重症患者に対する早期経腸栄養 【前編】 | 神戸大学 小谷穣治 先生・井上茂亮 先生 インタビュー

2023.04.19栄養剤・流動食 , 腸内細菌

近年、重症患者に対する早期経腸栄養の重要性が広く認識されるようになっている。今回、神戸大学大学院の小谷穣治教授と井上茂亮特命教授のお二人に、重症患者に対する早期経腸栄養の意義と実践、ならびに合併症対策についてお話を伺ったので、2回に分けてその内容をご紹介する。

株式会社ジェフコーポレーション「栄養NEWS ONLINE」編集部】

 


小谷穣治 先生
神戸大学大学院医学研究科外科系講座災害・救急医学分野
教授/ 診療科長

 


井上茂亮 先生
神戸大学大学院医学研究科外科系講座災害・救急医学分野 特命教授
先進救命救急医学

救命救急センターの概要

当院の救命救急センターは、兵庫県知事認可のもと2019年7月に設置されました。当センターでは、救命救急科と総合内科が両翼となって救急患者の受け入れと初期治療を担うとともに、各専門診療科での治療が可能な症例についてはその橋渡しを行っています。また、救急車搬送などによる緊急度の高い重症救急疾患に対しては、救命救急科が主科となって院内の各科専門医等と連携・協力し、チーム医療で集中治療に当たっています。
センター内には、2020年7月に新設された救急専用病床(Emergency Care Unit:ECU)が4床あります。ECUは救急外来に隣接しており、救急外来で診療した重症患者に対して、より迅速に最先端の救急治療を提供することが可能となっています。また、2021年11月のセンター拡張工事により、感染症や重度外傷に対応できる初期診療室、揮発性の薬物などに汚染された患者の除染を行う除染室、様々な用途に使える多目的室も併設されました。
このほか、国内外の大規模事故や災害時には、神戸大学の他部門と協力して、即座に医療チーム(Disaster Medical Assistance Team:DMAT)を派遣しています。

 

重症患者に対する経腸栄養の意義と開始時期

ECUやICUでの急性期管理を必要とするような重症患者は、自力で十分な栄養を摂取することが困難な場合も多く、人工栄養で補助しなければ栄養障害を来す恐れがあります。人工栄養の方法は経静脈栄養と経腸栄養の2つに大別されますが、当センターでは経腸栄養の施行が可能な状態であれば経腸栄養を優先し、治療開始後24~48時間以内に投与を開始しています(図)

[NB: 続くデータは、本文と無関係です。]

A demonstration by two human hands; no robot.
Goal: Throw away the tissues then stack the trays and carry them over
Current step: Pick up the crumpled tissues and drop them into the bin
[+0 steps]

⬆ 図  神戸大学医学部附属病院 救命救急センターにおける経腸栄養フロー(一部改変)

重症外傷患者などでは、腸内細菌叢の変化や腸管粘膜の構造の破綻、腸管関連リンパ組織(gut-associatedlymphoid tissue: GALT)の免疫機能の低下によって、腸管内微生物が腸管壁を透過して全身に播種するbacterial translocation が起こりやすいと考えられています【Nieves E, Tobon LF, Rios DI, et al, J Trauma2011; 71: 1258-1261.】。そこで、治療の初期段階から栄養を経腸的に投与することによって、腸内細菌叢や腸管の構造・機能を維持しようというのが、早期経腸栄養の背景にある基本的な考え方です【Artinian V, Krayem H,DiGiovine B, Chest 2006; 129: 960-7.】。
実際、重症度の高い患者への早期経腸栄養に関しては、腸管機能の維持や感染性合併症の低減などについて有用性が報告されています。このため、例えば日本版敗血症診療ガイドライン2020(J-SSCG2020)では「敗血症患者において、早期(重症病態への治療開始後24~48時間以内)から経腸栄養を行うこと」が推奨されています。また、敗血症診療国際ガイドラインの2016年版(SSCG2016)においても、48時間以内の投与開始を早期経腸栄養と規定し、その施行が推奨されていました。
しかしながら、その後に発表されたSSCG 2021においては「経腸栄養が可能な敗血症または敗血症性ショックの成人患者に対しては、早期(72時間以内)に経腸栄養を開始することを提案する」と推奨内容が変更されています。ただし、開始のタイミングが48時間以内から72時間以内に変更された理由に関してSSCG 2021の中では説明がなされていません。また、72時間を「早期」と言えるのかという点などについても議論の余地があると考えます。